Starting at the line that contains "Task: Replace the" in the listing below, write out every line word for word until you have written the line that contains "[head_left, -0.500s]".

Given information START

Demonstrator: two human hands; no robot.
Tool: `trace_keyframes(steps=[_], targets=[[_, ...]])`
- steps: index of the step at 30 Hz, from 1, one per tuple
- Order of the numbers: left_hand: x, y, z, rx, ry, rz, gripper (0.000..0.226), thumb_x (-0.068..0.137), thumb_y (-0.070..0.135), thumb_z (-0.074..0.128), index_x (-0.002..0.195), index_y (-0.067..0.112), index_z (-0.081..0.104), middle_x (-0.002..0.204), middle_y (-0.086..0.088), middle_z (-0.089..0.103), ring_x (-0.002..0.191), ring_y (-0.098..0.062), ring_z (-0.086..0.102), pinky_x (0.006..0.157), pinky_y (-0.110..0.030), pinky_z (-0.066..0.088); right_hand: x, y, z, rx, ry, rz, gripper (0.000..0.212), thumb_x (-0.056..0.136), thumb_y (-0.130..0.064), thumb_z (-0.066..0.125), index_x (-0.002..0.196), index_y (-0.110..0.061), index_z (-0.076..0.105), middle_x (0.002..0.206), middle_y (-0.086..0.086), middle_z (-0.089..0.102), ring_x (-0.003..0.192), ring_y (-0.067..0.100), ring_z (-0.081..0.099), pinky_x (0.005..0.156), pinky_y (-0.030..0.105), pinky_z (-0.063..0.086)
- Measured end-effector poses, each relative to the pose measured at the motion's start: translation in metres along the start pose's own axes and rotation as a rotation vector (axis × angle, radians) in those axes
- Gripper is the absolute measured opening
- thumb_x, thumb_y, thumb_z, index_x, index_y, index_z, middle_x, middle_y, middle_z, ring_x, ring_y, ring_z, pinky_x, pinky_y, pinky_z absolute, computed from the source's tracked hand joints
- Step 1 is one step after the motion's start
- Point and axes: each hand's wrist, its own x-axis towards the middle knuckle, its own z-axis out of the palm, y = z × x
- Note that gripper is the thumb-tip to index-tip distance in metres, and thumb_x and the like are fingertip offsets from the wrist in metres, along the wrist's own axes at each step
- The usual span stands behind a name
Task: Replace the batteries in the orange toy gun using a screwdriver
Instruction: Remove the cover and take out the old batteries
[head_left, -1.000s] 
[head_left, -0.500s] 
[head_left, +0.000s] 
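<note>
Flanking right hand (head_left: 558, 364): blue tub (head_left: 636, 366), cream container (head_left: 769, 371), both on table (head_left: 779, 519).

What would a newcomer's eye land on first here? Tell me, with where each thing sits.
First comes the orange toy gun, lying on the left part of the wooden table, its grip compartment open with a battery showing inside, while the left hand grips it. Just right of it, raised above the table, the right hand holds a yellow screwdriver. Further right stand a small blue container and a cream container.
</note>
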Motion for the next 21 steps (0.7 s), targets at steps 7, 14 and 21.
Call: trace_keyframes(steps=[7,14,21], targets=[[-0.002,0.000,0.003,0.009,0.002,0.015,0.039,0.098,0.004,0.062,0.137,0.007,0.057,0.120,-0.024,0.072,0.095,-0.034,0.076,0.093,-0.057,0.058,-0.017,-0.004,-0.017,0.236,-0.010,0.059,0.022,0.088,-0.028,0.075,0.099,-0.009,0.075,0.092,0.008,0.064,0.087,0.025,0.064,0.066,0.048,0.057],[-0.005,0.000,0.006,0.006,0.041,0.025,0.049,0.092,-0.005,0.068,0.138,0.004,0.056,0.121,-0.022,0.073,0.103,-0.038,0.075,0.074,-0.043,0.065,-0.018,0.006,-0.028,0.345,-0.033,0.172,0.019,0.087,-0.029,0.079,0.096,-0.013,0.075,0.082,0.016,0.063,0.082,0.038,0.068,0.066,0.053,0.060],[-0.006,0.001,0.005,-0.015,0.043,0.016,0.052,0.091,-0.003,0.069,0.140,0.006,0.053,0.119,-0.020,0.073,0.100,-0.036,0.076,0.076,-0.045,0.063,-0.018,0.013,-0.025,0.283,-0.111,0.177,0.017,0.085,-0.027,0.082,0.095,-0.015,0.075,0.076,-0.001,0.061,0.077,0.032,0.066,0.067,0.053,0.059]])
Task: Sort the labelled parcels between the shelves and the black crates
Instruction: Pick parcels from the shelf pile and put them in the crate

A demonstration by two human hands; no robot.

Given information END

Completed exercise:
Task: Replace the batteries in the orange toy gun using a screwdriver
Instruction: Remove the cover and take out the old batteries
[head_left, -1.000s] 
[head_left, -0.500s] 

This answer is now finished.